What does it feel like to remember who you are? What is the “affect” that attends the experience of epiphany or revelation or sudden insight or divine disclosure or remembering something about ourselves that we’ve nearly forgotten?

            It’s why therapy can be a painful process, and why reuniting with family can be full of joy and fraught with anxiety, and why our religious traditions – even those we’ve disavowed – still stir up so many emotions in us that we’d sometimes rather forget.

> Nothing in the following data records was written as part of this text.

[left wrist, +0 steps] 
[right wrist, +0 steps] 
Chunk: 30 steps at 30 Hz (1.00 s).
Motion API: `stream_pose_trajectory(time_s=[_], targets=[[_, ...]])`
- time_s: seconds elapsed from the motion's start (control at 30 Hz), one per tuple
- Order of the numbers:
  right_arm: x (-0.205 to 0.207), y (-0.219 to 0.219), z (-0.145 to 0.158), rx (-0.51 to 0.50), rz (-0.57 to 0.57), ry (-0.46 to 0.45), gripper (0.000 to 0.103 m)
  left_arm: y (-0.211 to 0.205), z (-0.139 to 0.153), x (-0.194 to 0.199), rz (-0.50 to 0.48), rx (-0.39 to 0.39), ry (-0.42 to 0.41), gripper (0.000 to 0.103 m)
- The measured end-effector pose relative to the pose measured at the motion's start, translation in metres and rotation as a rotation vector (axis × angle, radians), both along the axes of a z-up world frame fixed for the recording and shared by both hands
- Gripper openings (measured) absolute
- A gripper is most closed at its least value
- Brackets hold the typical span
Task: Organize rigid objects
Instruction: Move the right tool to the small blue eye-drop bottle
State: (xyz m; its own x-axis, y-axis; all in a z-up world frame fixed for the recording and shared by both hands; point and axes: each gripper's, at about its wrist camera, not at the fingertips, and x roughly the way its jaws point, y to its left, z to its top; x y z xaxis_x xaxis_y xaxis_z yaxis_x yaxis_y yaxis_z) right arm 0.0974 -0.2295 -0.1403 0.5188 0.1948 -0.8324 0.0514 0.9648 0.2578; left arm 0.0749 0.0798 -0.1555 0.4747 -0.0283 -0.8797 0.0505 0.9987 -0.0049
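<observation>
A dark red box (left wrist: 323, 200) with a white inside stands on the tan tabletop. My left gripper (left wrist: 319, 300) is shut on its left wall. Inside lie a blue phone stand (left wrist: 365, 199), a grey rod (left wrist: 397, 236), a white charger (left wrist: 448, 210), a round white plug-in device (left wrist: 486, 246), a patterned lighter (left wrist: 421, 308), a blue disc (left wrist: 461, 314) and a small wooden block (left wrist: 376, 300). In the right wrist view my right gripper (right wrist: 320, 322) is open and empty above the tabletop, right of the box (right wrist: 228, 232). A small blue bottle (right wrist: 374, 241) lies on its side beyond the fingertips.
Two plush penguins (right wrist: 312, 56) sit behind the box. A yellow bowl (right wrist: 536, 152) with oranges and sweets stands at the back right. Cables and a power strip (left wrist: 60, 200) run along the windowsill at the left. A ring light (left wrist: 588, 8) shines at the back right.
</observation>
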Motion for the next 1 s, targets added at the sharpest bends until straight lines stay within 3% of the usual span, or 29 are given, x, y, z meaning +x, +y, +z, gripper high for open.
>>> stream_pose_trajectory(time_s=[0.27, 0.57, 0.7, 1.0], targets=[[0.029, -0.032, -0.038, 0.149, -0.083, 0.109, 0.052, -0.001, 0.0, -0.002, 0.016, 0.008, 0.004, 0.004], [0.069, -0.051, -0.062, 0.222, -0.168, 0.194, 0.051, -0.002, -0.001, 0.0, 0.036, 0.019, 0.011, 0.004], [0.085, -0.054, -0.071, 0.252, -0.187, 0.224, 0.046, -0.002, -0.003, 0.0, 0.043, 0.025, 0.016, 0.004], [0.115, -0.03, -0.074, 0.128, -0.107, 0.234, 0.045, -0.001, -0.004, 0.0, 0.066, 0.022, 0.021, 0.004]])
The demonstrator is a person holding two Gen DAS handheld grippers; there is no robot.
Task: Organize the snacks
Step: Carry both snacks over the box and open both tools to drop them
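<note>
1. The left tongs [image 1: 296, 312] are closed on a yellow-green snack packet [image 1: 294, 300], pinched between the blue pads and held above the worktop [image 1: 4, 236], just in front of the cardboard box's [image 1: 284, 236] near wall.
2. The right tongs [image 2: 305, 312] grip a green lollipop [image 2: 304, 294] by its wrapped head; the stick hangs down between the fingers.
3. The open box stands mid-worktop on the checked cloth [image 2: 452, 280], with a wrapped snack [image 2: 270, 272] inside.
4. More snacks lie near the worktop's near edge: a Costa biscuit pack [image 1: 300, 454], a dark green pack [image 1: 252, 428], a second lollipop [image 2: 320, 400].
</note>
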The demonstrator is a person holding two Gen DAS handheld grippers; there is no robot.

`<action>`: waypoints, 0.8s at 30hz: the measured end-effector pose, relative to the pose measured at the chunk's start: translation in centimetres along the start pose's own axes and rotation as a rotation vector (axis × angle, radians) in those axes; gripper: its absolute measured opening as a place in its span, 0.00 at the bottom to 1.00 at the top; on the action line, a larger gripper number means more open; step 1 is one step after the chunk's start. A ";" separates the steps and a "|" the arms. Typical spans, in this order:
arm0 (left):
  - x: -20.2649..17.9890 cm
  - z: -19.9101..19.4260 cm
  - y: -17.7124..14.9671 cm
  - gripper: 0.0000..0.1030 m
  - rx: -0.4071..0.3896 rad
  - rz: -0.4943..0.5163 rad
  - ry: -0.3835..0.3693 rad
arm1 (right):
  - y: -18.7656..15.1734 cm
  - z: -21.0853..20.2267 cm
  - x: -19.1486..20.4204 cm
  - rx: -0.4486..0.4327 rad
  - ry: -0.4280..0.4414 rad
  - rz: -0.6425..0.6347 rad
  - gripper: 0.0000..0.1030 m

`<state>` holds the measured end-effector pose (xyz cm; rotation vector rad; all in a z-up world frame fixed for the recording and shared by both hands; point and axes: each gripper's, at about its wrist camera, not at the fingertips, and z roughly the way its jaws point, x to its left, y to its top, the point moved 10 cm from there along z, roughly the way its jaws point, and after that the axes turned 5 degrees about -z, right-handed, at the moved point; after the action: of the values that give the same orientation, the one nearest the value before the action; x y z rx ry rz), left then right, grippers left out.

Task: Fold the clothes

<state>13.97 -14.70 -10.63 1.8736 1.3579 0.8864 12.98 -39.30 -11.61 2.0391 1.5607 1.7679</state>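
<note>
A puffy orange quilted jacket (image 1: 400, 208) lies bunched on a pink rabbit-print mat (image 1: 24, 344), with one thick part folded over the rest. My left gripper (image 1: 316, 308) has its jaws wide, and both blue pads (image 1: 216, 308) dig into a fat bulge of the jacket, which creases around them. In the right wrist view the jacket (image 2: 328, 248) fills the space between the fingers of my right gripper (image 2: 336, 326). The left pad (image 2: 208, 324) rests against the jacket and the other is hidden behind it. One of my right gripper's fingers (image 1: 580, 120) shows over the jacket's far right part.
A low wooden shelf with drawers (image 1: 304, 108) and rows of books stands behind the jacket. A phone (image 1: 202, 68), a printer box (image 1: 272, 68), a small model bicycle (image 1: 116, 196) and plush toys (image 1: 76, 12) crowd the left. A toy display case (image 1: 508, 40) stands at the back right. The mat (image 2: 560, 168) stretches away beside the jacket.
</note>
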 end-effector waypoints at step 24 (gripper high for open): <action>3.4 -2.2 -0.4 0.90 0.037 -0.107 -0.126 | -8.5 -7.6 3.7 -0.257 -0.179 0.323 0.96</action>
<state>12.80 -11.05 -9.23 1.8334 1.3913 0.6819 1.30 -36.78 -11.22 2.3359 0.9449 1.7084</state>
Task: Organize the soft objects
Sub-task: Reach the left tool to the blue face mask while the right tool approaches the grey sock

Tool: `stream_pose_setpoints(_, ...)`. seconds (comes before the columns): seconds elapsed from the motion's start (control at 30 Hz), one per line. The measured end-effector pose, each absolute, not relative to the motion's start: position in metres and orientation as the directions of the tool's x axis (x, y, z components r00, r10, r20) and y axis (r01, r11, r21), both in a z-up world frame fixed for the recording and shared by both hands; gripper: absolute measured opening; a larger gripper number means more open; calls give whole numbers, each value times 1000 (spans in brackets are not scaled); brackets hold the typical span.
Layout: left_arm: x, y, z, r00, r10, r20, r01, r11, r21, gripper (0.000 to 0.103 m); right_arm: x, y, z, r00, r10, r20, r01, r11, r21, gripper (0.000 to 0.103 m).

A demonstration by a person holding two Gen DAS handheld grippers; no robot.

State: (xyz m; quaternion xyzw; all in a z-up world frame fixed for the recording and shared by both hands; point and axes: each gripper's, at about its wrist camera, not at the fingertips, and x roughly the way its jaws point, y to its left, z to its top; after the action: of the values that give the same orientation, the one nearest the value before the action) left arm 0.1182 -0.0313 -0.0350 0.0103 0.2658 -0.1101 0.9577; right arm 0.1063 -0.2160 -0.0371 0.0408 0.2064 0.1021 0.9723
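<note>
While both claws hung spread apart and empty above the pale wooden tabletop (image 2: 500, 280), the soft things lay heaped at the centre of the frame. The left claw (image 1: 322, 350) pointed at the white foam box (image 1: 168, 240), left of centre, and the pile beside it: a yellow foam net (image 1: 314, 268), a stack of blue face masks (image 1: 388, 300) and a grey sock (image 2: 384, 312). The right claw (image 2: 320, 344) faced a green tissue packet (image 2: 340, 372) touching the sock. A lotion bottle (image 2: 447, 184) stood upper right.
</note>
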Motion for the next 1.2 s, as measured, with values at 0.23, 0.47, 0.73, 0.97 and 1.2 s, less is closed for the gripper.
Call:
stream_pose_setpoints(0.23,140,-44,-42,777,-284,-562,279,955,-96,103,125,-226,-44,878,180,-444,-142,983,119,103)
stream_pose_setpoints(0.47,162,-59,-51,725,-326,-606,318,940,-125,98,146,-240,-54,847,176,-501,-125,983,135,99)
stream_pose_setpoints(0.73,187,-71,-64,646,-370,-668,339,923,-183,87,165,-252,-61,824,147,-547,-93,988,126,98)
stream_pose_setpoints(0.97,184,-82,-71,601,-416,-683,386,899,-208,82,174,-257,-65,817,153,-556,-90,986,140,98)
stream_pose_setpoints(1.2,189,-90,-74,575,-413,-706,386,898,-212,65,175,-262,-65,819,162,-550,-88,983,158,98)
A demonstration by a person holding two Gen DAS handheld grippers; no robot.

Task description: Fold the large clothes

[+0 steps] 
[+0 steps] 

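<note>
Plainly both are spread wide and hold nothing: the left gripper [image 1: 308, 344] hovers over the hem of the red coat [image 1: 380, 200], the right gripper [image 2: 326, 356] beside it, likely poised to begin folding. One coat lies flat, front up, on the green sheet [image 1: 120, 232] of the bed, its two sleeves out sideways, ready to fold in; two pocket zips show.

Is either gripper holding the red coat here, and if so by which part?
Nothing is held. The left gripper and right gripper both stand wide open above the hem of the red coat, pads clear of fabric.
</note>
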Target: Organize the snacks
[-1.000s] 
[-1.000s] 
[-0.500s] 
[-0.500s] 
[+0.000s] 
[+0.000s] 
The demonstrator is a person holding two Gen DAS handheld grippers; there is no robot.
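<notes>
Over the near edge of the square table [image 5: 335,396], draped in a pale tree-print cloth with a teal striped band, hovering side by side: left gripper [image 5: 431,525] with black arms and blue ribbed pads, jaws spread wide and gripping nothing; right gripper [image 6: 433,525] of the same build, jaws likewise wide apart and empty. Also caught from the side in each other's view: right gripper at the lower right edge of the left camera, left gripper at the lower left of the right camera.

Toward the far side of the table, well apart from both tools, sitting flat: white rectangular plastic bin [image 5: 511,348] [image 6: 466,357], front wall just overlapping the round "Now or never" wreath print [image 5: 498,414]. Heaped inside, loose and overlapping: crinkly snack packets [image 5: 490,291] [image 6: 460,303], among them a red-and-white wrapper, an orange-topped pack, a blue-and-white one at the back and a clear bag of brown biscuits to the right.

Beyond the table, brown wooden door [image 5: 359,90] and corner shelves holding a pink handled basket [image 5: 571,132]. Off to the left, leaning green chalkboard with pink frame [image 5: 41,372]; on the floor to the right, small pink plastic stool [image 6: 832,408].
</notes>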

Like mourning and weeping over what you’ve long forgotten.

            Like amazement at what you’ve rediscovered.

            Like celebration that calls for the good food and the sweet wine.

            Like burning rage over a revelation that disrupts your comfortable position.

            Like you want to throw the source of such revelation over a cliff.



[1] R. Alan. Culpepper, “The Gospel of Luke: Introduction, Commentary, and Reflections.” in The New Interpreters Bible: A Commentary in Twelve Volumes, vol. IX, ed. Leander E. Keck, (Nashville: Abingdon Press, 1995), 108.